# Task item:
Using the entries that follow, establish how many lines contain the word "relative" and give only that figure.

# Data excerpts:
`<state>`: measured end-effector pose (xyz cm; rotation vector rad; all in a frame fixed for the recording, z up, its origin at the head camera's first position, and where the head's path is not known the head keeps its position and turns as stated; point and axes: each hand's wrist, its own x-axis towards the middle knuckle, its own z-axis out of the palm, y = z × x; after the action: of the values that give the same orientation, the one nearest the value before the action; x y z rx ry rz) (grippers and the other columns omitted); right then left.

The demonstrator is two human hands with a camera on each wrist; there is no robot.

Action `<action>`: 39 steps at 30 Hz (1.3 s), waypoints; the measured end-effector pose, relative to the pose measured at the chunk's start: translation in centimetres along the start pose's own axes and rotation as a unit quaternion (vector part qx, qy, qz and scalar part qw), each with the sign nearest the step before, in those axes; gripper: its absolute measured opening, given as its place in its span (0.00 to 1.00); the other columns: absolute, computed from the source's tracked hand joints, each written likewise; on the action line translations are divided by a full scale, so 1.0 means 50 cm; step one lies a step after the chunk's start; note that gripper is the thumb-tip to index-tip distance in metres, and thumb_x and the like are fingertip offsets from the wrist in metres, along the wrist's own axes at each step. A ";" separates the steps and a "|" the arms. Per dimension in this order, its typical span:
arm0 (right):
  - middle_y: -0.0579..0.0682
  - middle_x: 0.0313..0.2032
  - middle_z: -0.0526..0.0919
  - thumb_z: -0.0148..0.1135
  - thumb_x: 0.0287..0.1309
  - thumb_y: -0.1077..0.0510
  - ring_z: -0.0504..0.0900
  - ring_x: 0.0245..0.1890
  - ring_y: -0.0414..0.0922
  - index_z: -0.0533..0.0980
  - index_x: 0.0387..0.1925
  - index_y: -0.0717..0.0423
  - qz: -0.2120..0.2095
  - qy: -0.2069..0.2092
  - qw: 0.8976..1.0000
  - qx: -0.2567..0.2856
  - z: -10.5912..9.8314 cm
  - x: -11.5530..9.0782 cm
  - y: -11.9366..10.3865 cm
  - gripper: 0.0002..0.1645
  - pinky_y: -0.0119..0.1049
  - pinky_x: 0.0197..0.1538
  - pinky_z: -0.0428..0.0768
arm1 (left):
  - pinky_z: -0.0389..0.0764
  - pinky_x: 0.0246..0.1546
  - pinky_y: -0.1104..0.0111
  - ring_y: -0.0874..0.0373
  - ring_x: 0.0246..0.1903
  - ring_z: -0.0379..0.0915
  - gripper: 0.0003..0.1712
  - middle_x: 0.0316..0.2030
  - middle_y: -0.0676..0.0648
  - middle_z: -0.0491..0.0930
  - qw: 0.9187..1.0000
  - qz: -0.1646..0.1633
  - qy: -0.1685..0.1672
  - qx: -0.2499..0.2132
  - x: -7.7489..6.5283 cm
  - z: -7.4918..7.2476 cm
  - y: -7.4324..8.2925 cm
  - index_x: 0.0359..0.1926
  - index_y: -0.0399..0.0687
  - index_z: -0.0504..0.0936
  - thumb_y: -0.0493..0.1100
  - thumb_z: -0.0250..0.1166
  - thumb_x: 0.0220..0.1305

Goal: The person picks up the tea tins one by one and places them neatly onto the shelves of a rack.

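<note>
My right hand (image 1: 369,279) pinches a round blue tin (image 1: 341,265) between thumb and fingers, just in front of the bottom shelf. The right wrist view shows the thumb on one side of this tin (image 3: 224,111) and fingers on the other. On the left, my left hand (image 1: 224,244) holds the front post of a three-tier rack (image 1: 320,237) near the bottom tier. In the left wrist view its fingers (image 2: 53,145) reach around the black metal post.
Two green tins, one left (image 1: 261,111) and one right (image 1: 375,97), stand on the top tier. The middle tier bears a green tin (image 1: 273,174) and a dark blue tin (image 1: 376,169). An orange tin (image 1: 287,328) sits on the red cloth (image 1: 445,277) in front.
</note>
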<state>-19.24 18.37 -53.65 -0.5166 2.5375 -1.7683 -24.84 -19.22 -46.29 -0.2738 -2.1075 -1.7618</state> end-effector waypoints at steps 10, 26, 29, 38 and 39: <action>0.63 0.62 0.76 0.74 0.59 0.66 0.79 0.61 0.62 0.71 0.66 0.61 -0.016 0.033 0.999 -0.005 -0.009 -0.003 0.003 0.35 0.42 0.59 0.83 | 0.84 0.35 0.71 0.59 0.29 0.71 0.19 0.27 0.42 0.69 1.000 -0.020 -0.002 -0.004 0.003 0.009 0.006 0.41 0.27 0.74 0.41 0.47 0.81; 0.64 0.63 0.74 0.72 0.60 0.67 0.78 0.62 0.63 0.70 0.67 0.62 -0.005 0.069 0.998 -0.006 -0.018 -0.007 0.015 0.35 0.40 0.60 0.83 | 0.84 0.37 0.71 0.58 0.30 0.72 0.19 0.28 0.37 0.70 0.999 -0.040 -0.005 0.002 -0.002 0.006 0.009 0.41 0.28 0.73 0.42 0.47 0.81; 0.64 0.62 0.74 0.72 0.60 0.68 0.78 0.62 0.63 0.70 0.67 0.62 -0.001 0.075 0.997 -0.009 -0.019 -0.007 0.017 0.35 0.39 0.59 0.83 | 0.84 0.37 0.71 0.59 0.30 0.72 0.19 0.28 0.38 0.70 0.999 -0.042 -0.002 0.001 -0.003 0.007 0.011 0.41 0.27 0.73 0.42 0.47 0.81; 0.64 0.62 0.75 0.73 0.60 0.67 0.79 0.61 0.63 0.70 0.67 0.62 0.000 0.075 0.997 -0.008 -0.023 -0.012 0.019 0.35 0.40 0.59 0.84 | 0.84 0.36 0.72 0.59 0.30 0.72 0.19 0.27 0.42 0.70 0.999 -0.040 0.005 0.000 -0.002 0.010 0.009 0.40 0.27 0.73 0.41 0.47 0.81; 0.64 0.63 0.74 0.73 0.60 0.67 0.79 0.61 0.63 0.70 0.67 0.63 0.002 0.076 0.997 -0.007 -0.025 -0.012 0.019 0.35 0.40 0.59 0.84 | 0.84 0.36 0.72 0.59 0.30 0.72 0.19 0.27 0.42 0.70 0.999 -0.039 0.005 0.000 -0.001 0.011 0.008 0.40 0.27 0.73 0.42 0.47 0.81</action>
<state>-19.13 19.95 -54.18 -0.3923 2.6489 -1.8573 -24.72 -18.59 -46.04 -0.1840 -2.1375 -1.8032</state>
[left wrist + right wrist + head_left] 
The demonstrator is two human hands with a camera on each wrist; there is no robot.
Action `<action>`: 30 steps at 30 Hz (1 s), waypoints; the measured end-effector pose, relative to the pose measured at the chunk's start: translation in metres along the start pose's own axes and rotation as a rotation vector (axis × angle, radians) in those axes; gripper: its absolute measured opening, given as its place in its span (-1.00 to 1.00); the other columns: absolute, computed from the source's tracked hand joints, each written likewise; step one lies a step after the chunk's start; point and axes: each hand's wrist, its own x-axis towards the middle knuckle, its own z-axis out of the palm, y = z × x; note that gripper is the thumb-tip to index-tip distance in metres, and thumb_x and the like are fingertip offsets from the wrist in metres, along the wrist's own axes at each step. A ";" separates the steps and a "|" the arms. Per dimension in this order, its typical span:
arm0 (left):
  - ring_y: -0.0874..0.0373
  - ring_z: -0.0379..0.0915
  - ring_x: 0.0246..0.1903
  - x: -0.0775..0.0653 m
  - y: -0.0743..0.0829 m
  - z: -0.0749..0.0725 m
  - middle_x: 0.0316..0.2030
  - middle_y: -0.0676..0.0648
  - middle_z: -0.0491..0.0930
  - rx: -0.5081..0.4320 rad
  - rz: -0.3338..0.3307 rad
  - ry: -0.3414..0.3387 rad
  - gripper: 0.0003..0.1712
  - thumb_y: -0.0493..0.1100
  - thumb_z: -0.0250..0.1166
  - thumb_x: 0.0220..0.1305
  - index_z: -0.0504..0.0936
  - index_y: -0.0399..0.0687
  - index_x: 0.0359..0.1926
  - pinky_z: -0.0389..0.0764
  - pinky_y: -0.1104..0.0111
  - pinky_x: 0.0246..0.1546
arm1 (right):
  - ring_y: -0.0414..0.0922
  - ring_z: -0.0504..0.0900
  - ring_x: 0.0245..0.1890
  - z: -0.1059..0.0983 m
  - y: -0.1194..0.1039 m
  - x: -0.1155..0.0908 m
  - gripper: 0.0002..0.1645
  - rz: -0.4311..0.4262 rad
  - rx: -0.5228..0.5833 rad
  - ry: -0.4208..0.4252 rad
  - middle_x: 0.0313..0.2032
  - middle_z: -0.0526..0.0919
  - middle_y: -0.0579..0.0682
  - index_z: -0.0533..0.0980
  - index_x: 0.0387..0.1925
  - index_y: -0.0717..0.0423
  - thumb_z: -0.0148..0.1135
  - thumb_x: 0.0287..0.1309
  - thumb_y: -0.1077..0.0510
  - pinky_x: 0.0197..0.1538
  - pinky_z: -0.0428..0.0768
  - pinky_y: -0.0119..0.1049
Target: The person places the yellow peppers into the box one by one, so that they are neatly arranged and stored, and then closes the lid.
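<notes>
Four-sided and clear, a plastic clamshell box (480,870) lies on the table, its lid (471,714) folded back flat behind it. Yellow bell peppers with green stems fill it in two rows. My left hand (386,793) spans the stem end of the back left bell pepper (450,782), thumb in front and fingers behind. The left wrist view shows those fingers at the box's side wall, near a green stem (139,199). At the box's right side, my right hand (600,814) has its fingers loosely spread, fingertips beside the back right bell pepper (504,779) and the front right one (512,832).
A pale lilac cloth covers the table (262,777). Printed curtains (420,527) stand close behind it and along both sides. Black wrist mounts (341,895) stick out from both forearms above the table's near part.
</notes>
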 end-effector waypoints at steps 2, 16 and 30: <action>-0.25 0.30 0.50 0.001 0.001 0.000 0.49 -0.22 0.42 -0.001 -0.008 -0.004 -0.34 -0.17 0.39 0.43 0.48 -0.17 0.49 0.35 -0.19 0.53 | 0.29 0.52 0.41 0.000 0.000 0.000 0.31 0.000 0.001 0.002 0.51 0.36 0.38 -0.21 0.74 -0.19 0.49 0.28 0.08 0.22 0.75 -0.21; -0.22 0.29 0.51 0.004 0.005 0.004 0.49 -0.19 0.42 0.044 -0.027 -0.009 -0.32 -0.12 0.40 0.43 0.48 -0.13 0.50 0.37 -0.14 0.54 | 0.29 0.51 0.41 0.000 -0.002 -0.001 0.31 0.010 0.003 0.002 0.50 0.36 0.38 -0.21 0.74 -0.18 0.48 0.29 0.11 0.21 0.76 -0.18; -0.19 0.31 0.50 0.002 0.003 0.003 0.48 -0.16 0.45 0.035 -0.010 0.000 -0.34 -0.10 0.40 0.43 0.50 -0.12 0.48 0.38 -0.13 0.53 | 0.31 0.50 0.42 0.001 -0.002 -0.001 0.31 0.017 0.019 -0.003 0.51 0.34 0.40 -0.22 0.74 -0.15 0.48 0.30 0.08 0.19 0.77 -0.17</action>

# Finished task:
2